Caro Vespa, continui a non capire che il femminicidio riguarda (prima ancora delle donne) noi uomini
Bruno Vespa intervista Lucia Panigalli, ma non capisce che il femminicidio riguarda (prima ancora) gli uomini
Bruno Vespa ci fa sapere di essere “sorpreso e indignato” dalle nostre reazioni all’intervista di martedì sera a “Porta a Porta” a Lucia Panigalli, la donna vittima di tentato omicidio che vive sotto scorta.
E aggiunge. “È gravissimo che si voglia estrapolare una frase da un dialogo complessivo di grande solidarietà e rispetto”.
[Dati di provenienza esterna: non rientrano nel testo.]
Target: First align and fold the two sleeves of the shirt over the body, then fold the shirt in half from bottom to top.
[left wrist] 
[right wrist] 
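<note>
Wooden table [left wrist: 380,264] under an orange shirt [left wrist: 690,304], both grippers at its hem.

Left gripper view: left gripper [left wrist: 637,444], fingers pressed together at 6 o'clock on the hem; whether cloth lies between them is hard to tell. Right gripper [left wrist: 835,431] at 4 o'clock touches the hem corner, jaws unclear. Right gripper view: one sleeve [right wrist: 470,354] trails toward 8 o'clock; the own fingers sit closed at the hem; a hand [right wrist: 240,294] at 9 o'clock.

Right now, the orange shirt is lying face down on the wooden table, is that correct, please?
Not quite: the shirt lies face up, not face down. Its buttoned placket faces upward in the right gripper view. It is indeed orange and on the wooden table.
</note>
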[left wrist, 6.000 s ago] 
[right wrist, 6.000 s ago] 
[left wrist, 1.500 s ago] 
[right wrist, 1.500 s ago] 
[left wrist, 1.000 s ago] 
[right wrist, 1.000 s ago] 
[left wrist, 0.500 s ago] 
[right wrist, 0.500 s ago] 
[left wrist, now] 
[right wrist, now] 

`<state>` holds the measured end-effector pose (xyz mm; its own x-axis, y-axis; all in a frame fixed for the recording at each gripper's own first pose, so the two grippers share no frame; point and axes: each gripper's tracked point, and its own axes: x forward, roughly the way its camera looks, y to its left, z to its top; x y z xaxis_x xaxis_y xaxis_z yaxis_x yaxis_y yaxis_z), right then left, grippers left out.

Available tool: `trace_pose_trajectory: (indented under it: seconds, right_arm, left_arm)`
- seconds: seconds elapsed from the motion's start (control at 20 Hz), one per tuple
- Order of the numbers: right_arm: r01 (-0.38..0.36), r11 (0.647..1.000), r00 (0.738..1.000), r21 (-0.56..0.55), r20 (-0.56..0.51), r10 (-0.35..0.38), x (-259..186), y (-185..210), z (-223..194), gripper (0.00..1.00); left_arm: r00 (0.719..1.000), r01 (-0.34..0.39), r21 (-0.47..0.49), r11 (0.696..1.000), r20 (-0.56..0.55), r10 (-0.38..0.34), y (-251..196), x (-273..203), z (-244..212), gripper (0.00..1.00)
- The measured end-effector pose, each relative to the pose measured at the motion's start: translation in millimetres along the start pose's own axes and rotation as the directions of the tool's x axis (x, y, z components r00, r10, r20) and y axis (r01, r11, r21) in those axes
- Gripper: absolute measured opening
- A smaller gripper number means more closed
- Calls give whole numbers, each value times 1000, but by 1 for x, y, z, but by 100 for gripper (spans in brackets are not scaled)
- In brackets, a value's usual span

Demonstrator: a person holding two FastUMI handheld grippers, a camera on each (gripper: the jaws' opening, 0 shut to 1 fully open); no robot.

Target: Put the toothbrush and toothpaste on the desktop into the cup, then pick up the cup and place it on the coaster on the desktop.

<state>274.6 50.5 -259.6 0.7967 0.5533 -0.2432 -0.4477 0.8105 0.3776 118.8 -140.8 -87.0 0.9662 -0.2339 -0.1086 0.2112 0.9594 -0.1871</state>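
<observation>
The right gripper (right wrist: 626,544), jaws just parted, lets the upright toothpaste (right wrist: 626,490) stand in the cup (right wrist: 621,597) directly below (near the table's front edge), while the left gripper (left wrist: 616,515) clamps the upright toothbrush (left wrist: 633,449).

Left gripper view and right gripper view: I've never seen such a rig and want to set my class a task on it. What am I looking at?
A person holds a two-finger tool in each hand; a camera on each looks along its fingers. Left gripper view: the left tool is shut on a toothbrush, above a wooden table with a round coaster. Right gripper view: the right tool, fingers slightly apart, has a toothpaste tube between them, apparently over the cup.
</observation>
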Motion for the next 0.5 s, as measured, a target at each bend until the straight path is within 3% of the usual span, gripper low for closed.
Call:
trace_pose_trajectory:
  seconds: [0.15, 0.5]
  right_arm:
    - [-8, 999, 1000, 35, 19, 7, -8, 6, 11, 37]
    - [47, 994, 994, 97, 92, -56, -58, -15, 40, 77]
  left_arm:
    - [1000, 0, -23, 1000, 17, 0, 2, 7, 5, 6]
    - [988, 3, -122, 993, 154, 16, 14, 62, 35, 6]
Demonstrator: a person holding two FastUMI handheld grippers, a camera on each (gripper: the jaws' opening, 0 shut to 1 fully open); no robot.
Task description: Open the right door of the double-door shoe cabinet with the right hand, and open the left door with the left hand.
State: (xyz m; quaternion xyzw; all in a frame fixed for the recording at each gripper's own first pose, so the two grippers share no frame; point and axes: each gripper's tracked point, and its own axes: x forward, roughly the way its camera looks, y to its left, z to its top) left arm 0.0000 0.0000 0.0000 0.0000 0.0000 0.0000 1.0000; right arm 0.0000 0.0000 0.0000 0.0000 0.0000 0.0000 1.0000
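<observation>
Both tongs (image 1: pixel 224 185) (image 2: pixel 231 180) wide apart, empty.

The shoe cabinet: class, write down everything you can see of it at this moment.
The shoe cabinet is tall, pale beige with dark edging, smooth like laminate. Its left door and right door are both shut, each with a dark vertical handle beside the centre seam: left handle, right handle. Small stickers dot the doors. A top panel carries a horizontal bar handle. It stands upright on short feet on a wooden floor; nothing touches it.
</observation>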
Vede, dottor Vespa – è così che la chiamano tutti, no? – il fatto è che non è la frase agghiacciante in sé il problema, e neppure le sue altre dieci o dodici frasi di identico tenore, e non sono neppure i ghigni e i risolini sguaiati con cui ha accompagnato quasi ogni passaggio dei venti minuti d’intervista.
No, il problema è che lei – come decine di milioni di uomini italiani – considera la “solidarietà” a una donna vittima di violenza come una sorta di paternalistica compassione, una specie di protettiva condiscendenza maschile, direi quasi virile, rispetto a un dolore fisico e intimo di cui nulla sa e nulla vuole sapere, e che tutto sommato non la riguarda e non CI riguarda.
E, mentre dà questa risposta piccata con quell’aria di sdegnata superiorità a chiunque abbia osato criticarla, neanche si è reso conto di come, invece, la storia di Lucia riguardi infinitamente di più noi – noi uomini, la nostra storia, la nostra identità – di quanto riguarderà mai Lucia e le donne come lei, le donne tutte.
E, fino a quando questo semplice passaggio non sarà finalmente chiaro, non risolveremo mai quella piaga spaventosa che si chiama femminicidio e ogni suo derivato. Ecco, dottor Vespa, cos’è “gravissimo”. Ecco qual è il problema.